Knowing that customers want to preserve capital while still getting the latest and greatest technology, it is time to make sure your business is using payment options as a strategy rather than an afterthought.

To avoid common customer objections such as: “I don’t have enough budget,” or “I won’t have budget until summer,” or, “I’m locked into another technology product for the next six months,” consider these key points:

1. Sell to the need, not the budget.

Focus the conversation around the customer’s technology needs rather than on what they think they can afford. For example, if a customer thinks they can get by with a certain amount of storage but in reality, will max it out immediately, show them how payment options can allow them to get more storage and have room to grow. This helps the customer get what they really need, and helps you get out of the ‘land and expand’ trap to sell bigger deals today.

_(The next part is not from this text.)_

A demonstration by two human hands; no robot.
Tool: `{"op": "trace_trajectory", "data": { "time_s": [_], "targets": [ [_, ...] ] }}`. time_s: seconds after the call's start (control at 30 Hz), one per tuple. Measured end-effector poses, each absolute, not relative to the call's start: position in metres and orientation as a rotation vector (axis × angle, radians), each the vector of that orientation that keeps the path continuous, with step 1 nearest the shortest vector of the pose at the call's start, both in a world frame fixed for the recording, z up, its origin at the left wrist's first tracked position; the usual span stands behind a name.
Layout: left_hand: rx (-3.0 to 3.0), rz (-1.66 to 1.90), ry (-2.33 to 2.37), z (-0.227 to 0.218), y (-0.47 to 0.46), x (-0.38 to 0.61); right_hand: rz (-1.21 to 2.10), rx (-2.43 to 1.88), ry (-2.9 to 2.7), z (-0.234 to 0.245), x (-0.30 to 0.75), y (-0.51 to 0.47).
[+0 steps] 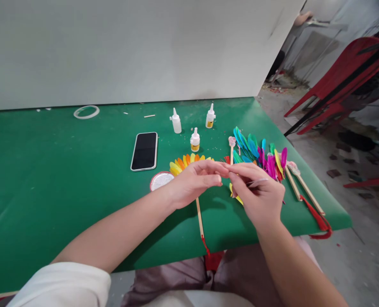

2. Lead with payment options.

This approach eliminates all the common objections right away. Beginning, rather than ending the conversation with payment options, your customers will be much more open to considering the ideal solution rather than defaulting to the base level. Breaking it down into manageable chunks makes talking about money a much more relaxed topic. For example, a $500,000 deal can be described as five payments of $100,000 or 60 months of $8,333 payments. This may help you not only sell your product but also related services like maintenance. Payment options that include maintenance bridge this gap. And after you have lead with the idea of payments, be sure to include them on each quote because 70% of IT decisions are based on the availability of payment options, and quotes that take this into consideration will make their way to the CFO or decision maker faster.

3. Be creative.

Be open to more than one standard monthly payment option. A popular type of creative payment option is deferred payments. This is particularly useful when a customer really likes your product but is contractually committed to a competing product or will not have budget until a later date. This helps you control the sales cycle and meet the customer’s time requirements.

The reality is that whoever brings financing to the table controls the sales cycle. Getting out in front with flexible payment options opens the door to more success for both you and your customers.